— Exercise —
Please repeat the listing exactly, starting at its first line and stopping after the line that contains "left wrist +".

— Dataset section —
[Start of Attachment]

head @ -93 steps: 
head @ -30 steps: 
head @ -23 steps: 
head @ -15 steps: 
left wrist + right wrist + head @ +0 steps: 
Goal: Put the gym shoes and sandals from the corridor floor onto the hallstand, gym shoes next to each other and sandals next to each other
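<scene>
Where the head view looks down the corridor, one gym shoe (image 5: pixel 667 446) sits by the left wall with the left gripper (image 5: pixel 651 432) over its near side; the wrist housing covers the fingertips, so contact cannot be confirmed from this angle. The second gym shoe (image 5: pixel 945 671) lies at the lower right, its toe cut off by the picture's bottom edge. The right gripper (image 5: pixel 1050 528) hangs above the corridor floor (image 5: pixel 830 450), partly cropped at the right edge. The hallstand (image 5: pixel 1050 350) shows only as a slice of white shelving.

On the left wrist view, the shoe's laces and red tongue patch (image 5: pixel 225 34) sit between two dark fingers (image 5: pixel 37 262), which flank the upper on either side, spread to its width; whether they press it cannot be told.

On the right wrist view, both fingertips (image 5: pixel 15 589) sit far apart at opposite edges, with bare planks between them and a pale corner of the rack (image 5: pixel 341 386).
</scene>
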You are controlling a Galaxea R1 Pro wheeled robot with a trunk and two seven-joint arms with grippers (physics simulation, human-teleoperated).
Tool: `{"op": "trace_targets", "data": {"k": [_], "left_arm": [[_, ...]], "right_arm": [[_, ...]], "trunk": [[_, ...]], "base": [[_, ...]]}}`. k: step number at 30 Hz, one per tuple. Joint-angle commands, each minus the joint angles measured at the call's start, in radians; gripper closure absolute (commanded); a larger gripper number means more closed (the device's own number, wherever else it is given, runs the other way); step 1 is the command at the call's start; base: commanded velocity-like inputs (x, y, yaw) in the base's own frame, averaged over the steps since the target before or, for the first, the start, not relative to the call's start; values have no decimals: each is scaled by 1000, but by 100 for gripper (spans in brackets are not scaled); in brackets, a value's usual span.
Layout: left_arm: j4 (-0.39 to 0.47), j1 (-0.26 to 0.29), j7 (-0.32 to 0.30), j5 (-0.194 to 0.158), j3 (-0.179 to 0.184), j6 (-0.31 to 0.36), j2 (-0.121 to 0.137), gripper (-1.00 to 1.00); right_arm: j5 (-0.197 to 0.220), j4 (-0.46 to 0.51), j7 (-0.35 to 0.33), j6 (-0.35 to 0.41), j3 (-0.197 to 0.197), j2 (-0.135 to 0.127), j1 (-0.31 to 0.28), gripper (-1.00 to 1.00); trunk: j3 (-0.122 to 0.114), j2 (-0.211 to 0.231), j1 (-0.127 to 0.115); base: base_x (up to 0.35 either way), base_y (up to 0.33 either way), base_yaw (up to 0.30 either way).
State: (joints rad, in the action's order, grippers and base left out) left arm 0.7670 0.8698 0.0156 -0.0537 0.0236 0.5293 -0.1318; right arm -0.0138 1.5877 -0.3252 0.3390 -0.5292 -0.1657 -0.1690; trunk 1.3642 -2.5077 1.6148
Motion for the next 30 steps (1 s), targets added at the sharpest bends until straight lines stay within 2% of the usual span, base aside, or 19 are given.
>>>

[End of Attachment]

— Expected answer —
head @ -93 steps: 
head @ -30 steps: 
head @ -23 steps: 
head @ -15 steps: 
left wrist + right wrist + head @ +0 steps: 

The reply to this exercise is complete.